Hedge Funds Bailed Out Of Universal Health Services (UHS) Too Early

Although the masses and most of the financial media blame hedge funds for their exorbitant fee structure and disappointing performance, these investors have proved to have great stock picking abilities over the years (that’s why their assets under management continue to swell). We believe hedge fund sentiment should serve as a crucial tool of an individual investor’s stock selection process, as it may offer great insights of how the brightest minds of the finance industry feel about specific stocks. After all, these people have access to smartest analysts and expensive data/information sources that individual investors can’t match. So should one consider investing in Universal Health Services, Inc. (NYSE:UHS)? The smart money sentiment can provide an answer to this question.

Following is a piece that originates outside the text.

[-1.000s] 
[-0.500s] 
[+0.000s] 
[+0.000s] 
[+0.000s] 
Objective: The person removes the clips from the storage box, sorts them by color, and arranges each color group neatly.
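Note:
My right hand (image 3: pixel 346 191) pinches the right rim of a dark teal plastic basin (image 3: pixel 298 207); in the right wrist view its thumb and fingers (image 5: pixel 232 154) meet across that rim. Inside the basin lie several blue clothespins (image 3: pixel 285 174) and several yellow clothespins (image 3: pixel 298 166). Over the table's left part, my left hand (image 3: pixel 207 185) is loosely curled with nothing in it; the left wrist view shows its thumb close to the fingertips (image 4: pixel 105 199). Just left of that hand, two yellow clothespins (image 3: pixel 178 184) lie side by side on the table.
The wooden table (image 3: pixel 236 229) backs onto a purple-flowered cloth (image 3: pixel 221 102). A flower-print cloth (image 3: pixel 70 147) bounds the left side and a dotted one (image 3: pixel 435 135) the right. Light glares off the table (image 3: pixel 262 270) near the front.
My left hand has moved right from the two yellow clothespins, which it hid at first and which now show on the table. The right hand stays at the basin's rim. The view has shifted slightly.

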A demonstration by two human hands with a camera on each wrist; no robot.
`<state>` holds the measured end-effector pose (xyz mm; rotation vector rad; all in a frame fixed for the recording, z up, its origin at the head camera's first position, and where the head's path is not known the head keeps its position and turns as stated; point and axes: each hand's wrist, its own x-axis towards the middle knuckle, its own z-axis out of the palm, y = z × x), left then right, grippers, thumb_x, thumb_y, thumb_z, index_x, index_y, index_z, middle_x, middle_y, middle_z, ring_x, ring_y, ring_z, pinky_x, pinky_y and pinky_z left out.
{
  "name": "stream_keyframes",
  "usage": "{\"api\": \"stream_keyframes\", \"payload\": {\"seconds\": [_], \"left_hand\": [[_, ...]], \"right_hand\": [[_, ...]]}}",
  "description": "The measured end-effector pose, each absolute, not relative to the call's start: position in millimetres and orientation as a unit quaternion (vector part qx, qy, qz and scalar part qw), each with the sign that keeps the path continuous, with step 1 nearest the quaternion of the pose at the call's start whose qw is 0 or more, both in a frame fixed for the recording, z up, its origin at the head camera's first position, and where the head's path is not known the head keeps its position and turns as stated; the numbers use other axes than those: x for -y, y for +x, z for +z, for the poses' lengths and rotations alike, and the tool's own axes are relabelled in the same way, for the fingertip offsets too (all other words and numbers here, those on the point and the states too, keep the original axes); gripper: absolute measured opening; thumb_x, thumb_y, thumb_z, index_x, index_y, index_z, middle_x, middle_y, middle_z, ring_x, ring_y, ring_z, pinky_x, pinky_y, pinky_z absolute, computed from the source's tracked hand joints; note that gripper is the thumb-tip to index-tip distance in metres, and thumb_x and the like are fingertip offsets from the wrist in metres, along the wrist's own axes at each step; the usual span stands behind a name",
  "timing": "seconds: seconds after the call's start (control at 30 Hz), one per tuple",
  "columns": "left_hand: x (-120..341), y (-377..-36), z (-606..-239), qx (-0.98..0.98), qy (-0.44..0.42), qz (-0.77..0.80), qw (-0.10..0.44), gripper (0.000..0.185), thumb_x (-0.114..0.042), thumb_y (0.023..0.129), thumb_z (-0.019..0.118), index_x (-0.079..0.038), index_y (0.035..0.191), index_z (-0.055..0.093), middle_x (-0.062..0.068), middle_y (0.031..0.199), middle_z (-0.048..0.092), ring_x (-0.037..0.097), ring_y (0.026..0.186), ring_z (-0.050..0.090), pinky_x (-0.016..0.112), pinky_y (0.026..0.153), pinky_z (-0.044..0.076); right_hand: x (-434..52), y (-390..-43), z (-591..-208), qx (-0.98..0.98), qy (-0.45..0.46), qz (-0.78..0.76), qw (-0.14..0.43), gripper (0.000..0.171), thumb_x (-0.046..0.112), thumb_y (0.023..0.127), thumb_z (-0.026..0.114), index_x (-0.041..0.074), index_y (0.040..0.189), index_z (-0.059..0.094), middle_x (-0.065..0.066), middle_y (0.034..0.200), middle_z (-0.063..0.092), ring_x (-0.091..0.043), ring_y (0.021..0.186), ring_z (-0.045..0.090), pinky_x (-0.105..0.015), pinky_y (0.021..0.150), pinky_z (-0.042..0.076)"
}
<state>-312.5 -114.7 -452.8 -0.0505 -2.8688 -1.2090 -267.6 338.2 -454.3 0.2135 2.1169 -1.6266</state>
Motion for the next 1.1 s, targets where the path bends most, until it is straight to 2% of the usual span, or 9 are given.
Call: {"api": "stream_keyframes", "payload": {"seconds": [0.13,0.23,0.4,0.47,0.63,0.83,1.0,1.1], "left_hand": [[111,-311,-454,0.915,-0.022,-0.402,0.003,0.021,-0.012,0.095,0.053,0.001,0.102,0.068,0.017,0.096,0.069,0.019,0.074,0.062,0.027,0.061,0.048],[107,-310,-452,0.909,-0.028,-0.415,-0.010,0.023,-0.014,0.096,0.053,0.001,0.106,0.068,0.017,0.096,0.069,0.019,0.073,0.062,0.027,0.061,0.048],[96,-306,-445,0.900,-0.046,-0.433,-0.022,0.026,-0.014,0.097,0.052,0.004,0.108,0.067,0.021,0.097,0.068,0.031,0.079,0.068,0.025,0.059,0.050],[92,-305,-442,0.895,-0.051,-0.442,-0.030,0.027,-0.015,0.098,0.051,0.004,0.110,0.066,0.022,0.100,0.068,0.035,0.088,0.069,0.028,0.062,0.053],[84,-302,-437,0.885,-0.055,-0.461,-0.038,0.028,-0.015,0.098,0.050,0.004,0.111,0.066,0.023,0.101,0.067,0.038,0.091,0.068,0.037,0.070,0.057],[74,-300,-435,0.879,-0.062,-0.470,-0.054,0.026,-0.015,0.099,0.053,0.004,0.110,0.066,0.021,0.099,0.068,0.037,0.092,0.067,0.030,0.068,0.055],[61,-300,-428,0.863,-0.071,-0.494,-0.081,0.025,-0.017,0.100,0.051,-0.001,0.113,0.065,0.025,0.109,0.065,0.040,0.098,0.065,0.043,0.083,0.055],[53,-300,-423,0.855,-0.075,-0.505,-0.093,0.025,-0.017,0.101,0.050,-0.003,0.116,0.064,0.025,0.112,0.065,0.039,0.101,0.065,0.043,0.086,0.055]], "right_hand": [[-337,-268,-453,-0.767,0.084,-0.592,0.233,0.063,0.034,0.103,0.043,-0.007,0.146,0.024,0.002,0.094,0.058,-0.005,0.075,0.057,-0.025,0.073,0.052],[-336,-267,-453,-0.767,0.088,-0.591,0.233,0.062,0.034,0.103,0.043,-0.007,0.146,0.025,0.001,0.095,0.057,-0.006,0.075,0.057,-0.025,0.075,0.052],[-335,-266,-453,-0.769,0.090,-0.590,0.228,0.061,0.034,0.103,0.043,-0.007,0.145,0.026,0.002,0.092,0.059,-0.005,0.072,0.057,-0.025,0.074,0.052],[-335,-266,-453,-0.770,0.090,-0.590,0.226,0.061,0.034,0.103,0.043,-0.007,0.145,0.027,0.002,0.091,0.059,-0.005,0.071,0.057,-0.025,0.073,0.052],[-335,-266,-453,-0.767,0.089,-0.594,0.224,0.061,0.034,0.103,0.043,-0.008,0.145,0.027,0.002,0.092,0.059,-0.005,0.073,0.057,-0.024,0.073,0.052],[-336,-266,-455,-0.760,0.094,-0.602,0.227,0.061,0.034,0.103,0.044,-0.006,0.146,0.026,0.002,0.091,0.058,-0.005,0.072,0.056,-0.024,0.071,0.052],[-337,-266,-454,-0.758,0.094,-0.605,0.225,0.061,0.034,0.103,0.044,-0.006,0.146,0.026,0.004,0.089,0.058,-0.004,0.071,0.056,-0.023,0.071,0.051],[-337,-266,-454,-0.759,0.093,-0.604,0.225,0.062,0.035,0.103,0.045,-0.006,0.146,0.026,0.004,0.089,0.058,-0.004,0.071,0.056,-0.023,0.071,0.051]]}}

Is Universal Health Services, Inc. (NYSE:UHS) a good investment today? The best stock pickers are in a bearish mood. The number of bullish hedge fund bets went down by 5 lately. Our calculations also showed that UHS isn’t among the 30 most popular stocks among hedge funds. UHS was in 24 hedge funds’ portfolios at the end of the second quarter of 2019. There were 29 hedge funds in our database with UHS positions at the end of the previous quarter.

So, why do we pay attention to hedge fund sentiment before making any investment decisions? Our research has shown that hedge funds’ small-cap stock picks managed to beat the market by double digits annually between 1999 and 2016, but the margin of outperformance has been declining in recent years. Nevertheless, we were still able to identify in advance a select group of hedge fund holdings that outperformed the market by 40 percentage points since May 2014 through May 30, 2019 (see the details here). We were also able to identify in advance a select group of hedge fund holdings that underperformed the market by 10 percentage points annually between 2006 and 2017. Interestingly the margin of underperformance of these stocks has been increasing in recent years. Investors who are long the market and short these stocks would have returned more than 27% annually between 2015 and 2017. We have been tracking and sharing the list of these stocks since February 2017 in our quarterly newsletter. Even if you aren’t comfortable with shorting stocks, you should at least avoid initiating long positions in our short portfolio.


Unlike this former hedge fund manager who is convinced Dow will soar past 40000, our long-short investment strategy doesn’t rely on bull markets to deliver double digit returns. We only rely on hedge fund buy/sell signals. We’re going to check out the new hedge fund action surrounding Universal Health Services, Inc. (NYSE:UHS).

What have hedge funds been doing with Universal Health Services, Inc. (NYSE:UHS)?

Heading into the third quarter of 2019, a total of 24 of the hedge funds tracked by Insider Monkey were long this stock, a change of -17% from the first quarter of 2019. By comparison, 31 hedge funds held shares or bullish call options in UHS a year ago. So, let’s see which hedge funds were among the top holders of the stock and which hedge funds were making big moves.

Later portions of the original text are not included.